Dans une lettre au Premier ministre Manuel Valls, la secrétaire nationale du PRG Laurence Marchand-Taillade s'est élevée contre la présence à la tribune lilloise de ces "prédicateurs, dont le seul objectif est de déstabiliser notre République", a-t-elle accusé. "Les conférenciers invités à Lille sont des universitaires qui ont fait leurs preuves", a répondu le président de l'UOIF, Amar LasfarOn n'a rien à prouver, cela fait 33 ans qu'on organise ce genre de rencontre. Si quelqu'un dérape, il sera rappelé à l'ordre, tout simplement", a-t-il assuré.
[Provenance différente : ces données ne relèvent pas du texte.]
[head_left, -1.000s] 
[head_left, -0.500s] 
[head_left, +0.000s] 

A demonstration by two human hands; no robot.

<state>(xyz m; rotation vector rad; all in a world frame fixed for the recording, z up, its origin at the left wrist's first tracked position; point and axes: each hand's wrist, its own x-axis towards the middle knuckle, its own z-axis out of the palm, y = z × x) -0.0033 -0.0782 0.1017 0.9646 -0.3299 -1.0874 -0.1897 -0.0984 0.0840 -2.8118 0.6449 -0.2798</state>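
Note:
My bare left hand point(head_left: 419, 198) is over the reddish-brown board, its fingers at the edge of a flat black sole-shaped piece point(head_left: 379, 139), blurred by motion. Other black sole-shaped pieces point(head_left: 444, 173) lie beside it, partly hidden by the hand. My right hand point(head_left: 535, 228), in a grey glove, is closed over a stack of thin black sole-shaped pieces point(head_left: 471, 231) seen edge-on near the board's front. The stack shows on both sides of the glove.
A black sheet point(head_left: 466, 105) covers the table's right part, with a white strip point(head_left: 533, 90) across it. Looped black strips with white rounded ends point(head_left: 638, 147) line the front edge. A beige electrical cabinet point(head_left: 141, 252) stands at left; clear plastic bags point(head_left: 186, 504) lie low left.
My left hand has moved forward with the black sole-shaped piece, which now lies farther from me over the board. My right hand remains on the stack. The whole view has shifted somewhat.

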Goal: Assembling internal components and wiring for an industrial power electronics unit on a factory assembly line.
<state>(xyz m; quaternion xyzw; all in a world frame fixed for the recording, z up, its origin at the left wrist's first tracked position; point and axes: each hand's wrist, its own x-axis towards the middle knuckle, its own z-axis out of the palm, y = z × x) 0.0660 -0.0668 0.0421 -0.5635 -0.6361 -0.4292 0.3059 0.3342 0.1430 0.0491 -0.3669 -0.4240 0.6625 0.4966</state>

"Nous sommes très vigilants quant à tout discours qui se tient dans la manifestation, mais je ne peux pas me livrer à une censure préalable", a ajouté le dirigeant, estimant qu'il revenait à la police de "faire son travail si elle estime qu'untel ou untel pose problème à la République".

L'UOIF, qui regroupe 250 associations et revendique des partenariats avec un tiers des 2.500 mosquées de France, défend une place pour l'islam dans la société, conformément aux orientations de la plupart des organisations gravitant dans la mouvance "frériste".

"Les musulmans de France, c'est le rempart contre le terrorisme et l'intégrisme, et l'UOIF est un partenaire de l'administration française dans cette démarche", a affirmé Amar Lasfar.